- Alberto Núñez Feijóo, líder do Partido Popular (PP), não participará da abertura do Ano Judicial no Tribunal Supremo, marcada para esta sexta-feira.
- Ele alegou compromisso com um mitin da presidente da Comunidade de Madrid, Isabel Díaz Ayuso, que ocorrerá no mesmo dia.
- A presença do fiscal geral do Estado, Álvaro García Ortiz, como processado, motivou a recusa de Feijóo.
- O PP criticou a decisão do governo de permitir que García Ortiz participe do evento, considerando isso uma “tensão institucional” desnecessária.
- A ausência de Feijóo reforça sua oposição ao governo de Pedro Sánchez, em um contexto político marcado por polêmicas relacionadas à Justiça.
Alberto Núñez Feijóo, líder do Partido Popular (PP), não comparecerá à abertura do Ano Judicial, marcada para esta sexta-feira, no Tribunal Supremo. A ausência de Feijóo, que tradicionalmente participa do evento, ocorre em meio a um clima político tenso, especialmente em relação à Justiça.

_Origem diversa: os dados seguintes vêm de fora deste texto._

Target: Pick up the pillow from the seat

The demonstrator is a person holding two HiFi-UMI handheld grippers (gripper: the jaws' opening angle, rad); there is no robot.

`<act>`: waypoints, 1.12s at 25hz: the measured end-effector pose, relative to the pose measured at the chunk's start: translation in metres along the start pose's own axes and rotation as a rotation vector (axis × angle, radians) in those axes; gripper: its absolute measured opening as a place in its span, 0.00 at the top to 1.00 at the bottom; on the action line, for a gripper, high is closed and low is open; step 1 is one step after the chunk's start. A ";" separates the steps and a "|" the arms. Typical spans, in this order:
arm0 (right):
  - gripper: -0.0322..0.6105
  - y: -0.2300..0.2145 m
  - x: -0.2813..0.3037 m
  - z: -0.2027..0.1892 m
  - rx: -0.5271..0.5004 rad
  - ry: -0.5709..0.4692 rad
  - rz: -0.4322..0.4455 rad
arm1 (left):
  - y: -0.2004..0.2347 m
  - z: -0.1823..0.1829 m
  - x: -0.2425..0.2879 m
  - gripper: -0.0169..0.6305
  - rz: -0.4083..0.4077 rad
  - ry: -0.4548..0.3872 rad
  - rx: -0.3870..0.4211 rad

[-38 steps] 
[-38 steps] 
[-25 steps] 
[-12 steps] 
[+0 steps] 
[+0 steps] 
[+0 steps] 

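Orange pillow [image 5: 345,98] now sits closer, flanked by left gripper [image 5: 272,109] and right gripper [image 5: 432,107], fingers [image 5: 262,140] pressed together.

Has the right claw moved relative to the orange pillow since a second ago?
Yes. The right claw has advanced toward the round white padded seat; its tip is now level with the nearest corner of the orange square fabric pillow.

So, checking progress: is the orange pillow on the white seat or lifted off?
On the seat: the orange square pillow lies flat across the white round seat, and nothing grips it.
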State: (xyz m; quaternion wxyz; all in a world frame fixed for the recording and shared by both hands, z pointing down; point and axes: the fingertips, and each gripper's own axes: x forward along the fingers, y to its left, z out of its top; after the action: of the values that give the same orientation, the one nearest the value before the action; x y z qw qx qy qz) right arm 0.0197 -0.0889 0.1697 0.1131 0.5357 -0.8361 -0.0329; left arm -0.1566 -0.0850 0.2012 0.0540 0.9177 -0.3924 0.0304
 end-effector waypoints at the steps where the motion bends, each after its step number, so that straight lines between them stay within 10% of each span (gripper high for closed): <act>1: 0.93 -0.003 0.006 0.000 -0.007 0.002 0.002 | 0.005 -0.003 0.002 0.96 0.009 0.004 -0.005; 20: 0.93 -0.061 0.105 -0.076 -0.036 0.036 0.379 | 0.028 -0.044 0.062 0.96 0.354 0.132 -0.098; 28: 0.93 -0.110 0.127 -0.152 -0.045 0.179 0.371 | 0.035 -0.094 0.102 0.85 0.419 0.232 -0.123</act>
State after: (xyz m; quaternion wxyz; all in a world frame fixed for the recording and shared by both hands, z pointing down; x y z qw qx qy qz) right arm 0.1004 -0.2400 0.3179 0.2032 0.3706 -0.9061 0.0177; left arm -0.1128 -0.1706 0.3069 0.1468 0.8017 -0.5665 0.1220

O líder do PP alegou um compromisso prévio com um mitin da presidente da Comunidade de Madrid, Isabel Díaz Ayuso, que ocorrerá no mesmo dia e horário.
A presença do fiscal geral do Estado, Álvaro García Ortiz, como processado, é um dos principais motivos da recusa de Feijóo. García Ortiz está sob investigação por sua suposta participação em uma filtragem relacionada à parceira de Ayuso. O PP criticou a decisão do governo de permitir que o chefe de Estado compartilhe um evento com um fiscal em tal situação processual. Em nota, o partido afirmou que a presença de García Ortiz no evento é uma “tensão institucional” desnecessária.
Desde sua nomeação em abril de 2022, Feijóo tem se oposto ao governo de Pedro Sánchez, e sua decisão de não comparecer à abertura do Ano Judicial reforça essa postura. O líder do PP já havia se ausentado de outros eventos institucionais, como o 40º aniversário da adesão da Espanha à União Europeia, em junho. A decisão de não participar do evento judicial coincide com declarações recentes de Sánchez, que criticou a atuação de juízes no país, provocando reações negativas do PP.
Além disso, a recusa de Feijóo ocorre em um momento em que a política espanhola está marcada por polêmicas, como a reunião do presidente da Catalunha, Salvador Illa, com o ex-presidente Carles Puigdemont em Bruxelas. O PP utilizou esse contexto para justificar a ausência de seu líder, afirmando que o governo não respeita a Justiça ao proteger figuras como García Ortiz e outros.